Marc Bagala has spent the last 20 years trying to convince homeowners that old windows are worth saving.

Bagala, owner of Bagala Window Works in Falmouth, specializes in restoring historic windows that are generally 80 years old or older. We’re talking the ones with the wavy glass.

Over the years, especially recently, Bagala has seen a lot more demand for window restoration as owners of older homes come to realize how much value — both aesthetically and monetarily — keeping the original windows can add. And if done right, a restored window can be just as energy-efficient as a new one, Bagala says.

Plus, people are beginning to realize that replacement windows don’t last forever either, so restoring a window once might be preferable to replacing it twice.

“For people who are house-proud, putting new windows on an old house is kind of like putting mag wheels on a Model T. It’s not an antique anymore,” said Bagala. “If restored properly, an old window should have as much energy efficiency and last a long time.”

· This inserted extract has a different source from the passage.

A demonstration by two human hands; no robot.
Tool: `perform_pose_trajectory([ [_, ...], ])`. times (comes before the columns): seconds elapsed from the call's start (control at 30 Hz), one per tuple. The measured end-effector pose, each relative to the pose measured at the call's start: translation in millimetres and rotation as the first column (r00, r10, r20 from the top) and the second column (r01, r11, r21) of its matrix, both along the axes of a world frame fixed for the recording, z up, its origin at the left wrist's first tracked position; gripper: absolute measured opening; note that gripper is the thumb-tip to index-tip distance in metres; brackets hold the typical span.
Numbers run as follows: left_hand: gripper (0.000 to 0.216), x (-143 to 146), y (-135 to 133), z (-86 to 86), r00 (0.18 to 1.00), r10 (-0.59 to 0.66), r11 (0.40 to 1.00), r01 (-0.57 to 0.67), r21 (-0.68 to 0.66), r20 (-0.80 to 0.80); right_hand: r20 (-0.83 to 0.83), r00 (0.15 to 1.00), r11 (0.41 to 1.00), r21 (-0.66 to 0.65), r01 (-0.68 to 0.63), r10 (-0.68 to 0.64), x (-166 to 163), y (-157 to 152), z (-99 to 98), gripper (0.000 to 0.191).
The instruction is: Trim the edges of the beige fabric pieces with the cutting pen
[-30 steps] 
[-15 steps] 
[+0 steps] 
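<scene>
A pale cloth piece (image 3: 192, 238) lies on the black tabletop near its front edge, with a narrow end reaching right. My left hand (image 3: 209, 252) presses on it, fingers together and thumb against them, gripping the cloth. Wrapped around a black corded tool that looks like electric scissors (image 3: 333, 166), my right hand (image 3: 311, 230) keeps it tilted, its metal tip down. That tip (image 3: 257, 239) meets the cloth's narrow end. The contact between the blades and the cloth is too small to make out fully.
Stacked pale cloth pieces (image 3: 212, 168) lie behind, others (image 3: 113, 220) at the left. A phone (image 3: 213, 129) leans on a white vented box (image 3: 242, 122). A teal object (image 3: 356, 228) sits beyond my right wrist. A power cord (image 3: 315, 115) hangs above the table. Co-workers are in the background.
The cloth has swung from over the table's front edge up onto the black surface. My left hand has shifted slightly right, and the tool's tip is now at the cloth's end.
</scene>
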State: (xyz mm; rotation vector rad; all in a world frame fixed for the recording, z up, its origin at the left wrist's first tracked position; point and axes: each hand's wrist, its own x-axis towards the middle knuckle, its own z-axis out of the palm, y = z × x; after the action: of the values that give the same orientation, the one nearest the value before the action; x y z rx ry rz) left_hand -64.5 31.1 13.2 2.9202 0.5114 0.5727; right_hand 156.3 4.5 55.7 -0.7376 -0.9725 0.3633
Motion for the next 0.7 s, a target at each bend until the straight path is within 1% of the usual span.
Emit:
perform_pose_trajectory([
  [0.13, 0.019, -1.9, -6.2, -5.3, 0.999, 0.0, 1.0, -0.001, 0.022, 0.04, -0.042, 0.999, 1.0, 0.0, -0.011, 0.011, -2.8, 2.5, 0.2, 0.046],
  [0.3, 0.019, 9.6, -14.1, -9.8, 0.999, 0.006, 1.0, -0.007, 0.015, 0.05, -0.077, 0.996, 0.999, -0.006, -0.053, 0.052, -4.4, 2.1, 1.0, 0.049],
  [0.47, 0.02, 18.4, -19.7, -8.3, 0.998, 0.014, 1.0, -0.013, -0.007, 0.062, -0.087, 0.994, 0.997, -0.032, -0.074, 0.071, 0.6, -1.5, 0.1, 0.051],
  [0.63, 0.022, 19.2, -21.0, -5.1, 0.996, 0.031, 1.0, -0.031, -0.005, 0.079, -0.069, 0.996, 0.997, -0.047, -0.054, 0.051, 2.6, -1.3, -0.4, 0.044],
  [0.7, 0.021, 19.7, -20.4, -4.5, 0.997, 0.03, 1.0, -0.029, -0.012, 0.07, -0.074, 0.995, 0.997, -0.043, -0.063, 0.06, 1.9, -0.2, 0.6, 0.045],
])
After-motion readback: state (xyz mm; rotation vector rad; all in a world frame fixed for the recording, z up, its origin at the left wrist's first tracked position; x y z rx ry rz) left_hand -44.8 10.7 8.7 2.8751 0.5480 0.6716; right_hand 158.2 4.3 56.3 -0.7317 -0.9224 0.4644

In terms of cost, restoring windows can be more expensive than buying the least expensive replacement windows. Bagala says he can weatherstrip an old window — add interlocking metal strips to help keep air out — for about $300 to $400 a window, which is about the cost of low-end replacement windows.

But if an old window is in rough shape and he has to take it apart, stabilize it and reglaze the glass, the cost might be $1,000 or more per window. That’s about the cost of some higher-end replacement windows.

To help people learn more about restoring old windows, Bagala has teamed up with Greater Portland Landmarks for a series of workshops.

Bagala and a team of trainees will be restoring windows this year at the 1858 Safford House on High Street in Portland, which houses the offices for Greater Portland Landmarks.

During the renovation, there will be a series of four-hour workshops where members of the public can watch the work being done, have it explained by Bagala, and ask questions.

At various points, people will get a little hands-on experience by trying the work themselves. The workshops cost $60 each.

Two of the workshops will be held at Bagala’s workshop, where he will strip the wood from the windows and stabilize it. He will refit the wood with wood glue, make repairs and generally tighten the windows. He will also re-glaze the windows to make them stand up to weather.

At one workshop at Safford House, attendees will see a window taken apart and hear about what parts need to be replaced to make the window work properly. They will also learn about lead paint safety.

In addition, there will be a talk during two of the workshops about the history of windows, given by a GPL staff member.

At two other Safford House workshops, windows will be installed and workers will put in the interlocking metal strips for weather-proofing.

There will also be times for question-and-answer sessions.

“We thought that there is a great opportunity for us to use the preservation of our building as a teaching tool for the public,” said Hilary Bassett, executive director of Greater Portland Landmarks.

“Windows are one of the strongest character-defining features of older buildings.”